Problem to work on: Copy the data exactly. No line may be skipped.

Stored data:
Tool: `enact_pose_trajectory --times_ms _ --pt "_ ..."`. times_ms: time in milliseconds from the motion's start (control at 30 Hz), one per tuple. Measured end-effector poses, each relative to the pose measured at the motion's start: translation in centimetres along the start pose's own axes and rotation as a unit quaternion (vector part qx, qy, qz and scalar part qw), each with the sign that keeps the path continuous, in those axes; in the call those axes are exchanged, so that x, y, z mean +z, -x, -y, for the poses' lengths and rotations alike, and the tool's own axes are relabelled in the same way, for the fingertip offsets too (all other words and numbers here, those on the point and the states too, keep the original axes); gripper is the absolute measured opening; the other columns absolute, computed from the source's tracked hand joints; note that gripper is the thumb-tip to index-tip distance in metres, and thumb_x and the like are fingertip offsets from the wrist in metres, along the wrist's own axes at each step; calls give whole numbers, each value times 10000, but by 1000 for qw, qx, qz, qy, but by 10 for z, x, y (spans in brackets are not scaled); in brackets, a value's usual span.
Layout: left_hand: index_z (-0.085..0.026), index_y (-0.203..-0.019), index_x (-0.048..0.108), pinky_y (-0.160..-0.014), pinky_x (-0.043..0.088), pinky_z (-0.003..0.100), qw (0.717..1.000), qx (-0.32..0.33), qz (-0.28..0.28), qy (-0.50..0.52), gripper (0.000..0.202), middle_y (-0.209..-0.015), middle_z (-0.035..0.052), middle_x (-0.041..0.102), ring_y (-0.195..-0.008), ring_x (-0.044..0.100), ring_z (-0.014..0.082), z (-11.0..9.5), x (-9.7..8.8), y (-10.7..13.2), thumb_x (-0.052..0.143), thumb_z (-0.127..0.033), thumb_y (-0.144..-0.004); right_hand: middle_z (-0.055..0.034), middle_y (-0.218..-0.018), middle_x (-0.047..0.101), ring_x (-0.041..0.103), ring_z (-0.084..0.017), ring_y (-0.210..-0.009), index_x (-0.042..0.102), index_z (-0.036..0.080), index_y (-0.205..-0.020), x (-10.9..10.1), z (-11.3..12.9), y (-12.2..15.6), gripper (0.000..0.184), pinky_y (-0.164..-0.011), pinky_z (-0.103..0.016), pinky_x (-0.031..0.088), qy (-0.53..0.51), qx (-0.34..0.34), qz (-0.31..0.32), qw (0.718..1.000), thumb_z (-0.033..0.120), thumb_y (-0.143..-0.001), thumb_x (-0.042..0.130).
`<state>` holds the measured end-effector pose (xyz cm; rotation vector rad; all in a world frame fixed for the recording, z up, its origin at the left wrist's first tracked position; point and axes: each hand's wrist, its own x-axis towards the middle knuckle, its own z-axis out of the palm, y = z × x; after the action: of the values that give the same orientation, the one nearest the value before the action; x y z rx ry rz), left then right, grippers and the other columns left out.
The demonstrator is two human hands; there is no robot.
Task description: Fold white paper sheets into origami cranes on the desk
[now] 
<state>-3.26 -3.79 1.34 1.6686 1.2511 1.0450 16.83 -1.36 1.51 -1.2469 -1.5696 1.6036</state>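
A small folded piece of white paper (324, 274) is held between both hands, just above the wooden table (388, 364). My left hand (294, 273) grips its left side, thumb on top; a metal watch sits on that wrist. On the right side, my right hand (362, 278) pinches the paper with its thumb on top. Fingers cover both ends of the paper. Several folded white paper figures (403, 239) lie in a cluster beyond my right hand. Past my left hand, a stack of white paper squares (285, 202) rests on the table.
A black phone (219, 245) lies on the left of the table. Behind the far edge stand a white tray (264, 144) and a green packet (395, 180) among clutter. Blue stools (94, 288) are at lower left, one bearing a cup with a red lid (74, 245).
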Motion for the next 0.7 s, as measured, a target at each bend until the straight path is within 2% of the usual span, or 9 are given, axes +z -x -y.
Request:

Solution to this task:
Tool: `enact_pose_trajectory --times_ms _ --pt "_ ..."`. times_ms: time in milliseconds from the motion's start (control at 30 Hz), one per tuple. Measured end-effector poses, each relative to the pose measured at the motion's start: translation in centimetres along the start pose's own axes and rotation as a unit quaternion (vector part qx, qy, qz and scalar part qw), each with the sign that keeps the path continuous, in those axes; in the call those axes are exchanged, so that x, y, z mean +z, -x, -y, for the poses' lengths and rotations alike, and the tool's own axes are relabelled in the same way, for the fingertip offsets too (all other words and numbers here, those on the point and the states too, keep the original axes); gripper is the absolute measured opening; the other columns absolute, computed from the source's tracked hand joints; note that gripper is the thumb-tip to index-tip distance in metres, and thumb_x and the like are fingertip offsets from the wrist in metres, along the wrist's own axes at each step; calls give whole numbers, each value times 10000, but by 1000 for qw, qx, qz, qy, but by 10 for z, x, y (spans in brackets are not scaled); in brackets, a value's usual span.
Layout: left_hand: index_z (-0.085..0.026), index_y (-0.203..-0.019), index_x (-0.048..0.108), pinky_y (-0.160..-0.014), pinky_x (-0.043..0.088), pinky_z (-0.003..0.100), qw (0.717..1.000), qx (-0.32..0.33), qz (-0.28..0.28), qy (-0.50..0.52), gripper (0.000..0.202), middle_y (-0.209..-0.015), middle_z (-0.035..0.052), middle_x (-0.041..0.102), ring_y (-0.195..-0.008), ring_x (-0.044..0.100), ring_z (-0.014..0.082), z (-11.0..9.5), x (-9.7..8.8), y (-10.7..13.2), thumb_x (-0.052..0.143), thumb_z (-0.127..0.033), thumb_y (-0.144..-0.004); right_hand: middle_z (-0.055..0.034), middle_y (-0.218..-0.018), middle_x (-0.047..0.101), ring_x (-0.041..0.103), ring_z (-0.084..0.017), ring_y (-0.210..-0.009), index_x (-0.042..0.102), index_z (-0.036..0.080), index_y (-0.205..-0.020), x (-10.9..10.1), z (-11.3..12.9), y (-12.2..15.6), gripper (0.000..0.184), pinky_y (-0.164..-0.011), pinky_z (-0.103..0.016), pinky_x (-0.031..0.088), qy (-0.53..0.51), qx (-0.34..0.34), qz (-0.31..0.32), qw (0.718..1.000), thumb_z (-0.033..0.120), thumb_y (-0.143..-0.001), thumb_x (-0.042..0.130).
`<state>` holds the measured end-effector pose (xyz cm; rotation vector rad; all in a world frame fixed for the recording, z up, its origin at the left wrist's first tracked position; point and axes: each hand's wrist, its own x-axis towards the middle knuckle, its own z-axis out of the palm, y = z × x; after the action: of the values that give the same orientation, the one nearest the value before the action; x y z rx ry rz), left then right, grippers and the other columns left out.
The demonstrator is two human hands; there is no robot.
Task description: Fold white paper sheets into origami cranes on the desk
[now] 
<state>-3.26 -3.79 1.34 1.6686 1.2511 1.0450 16.83 -1.36 1.51 -1.2469 -1.5696 1.6036</state>
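A small folded piece of white paper (324, 274) is held between both hands, just above the wooden table (388, 364). My left hand (294, 273) grips its left side, thumb on top; a metal watch sits on that wrist. On the right side, my right hand (362, 278) pinches the paper with its thumb on top. Fingers cover both ends of the paper. Several folded white paper figures (403, 239) lie in a cluster beyond my right hand. Past my left hand, a stack of white paper squares (285, 202) rests on the table.
A black phone (219, 245) lies on the left of the table. Behind the far edge stand a white tray (264, 144) and a green packet (395, 180) among clutter. Blue stools (94, 288) are at lower left, one bearing a cup with a red lid (74, 245).
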Motion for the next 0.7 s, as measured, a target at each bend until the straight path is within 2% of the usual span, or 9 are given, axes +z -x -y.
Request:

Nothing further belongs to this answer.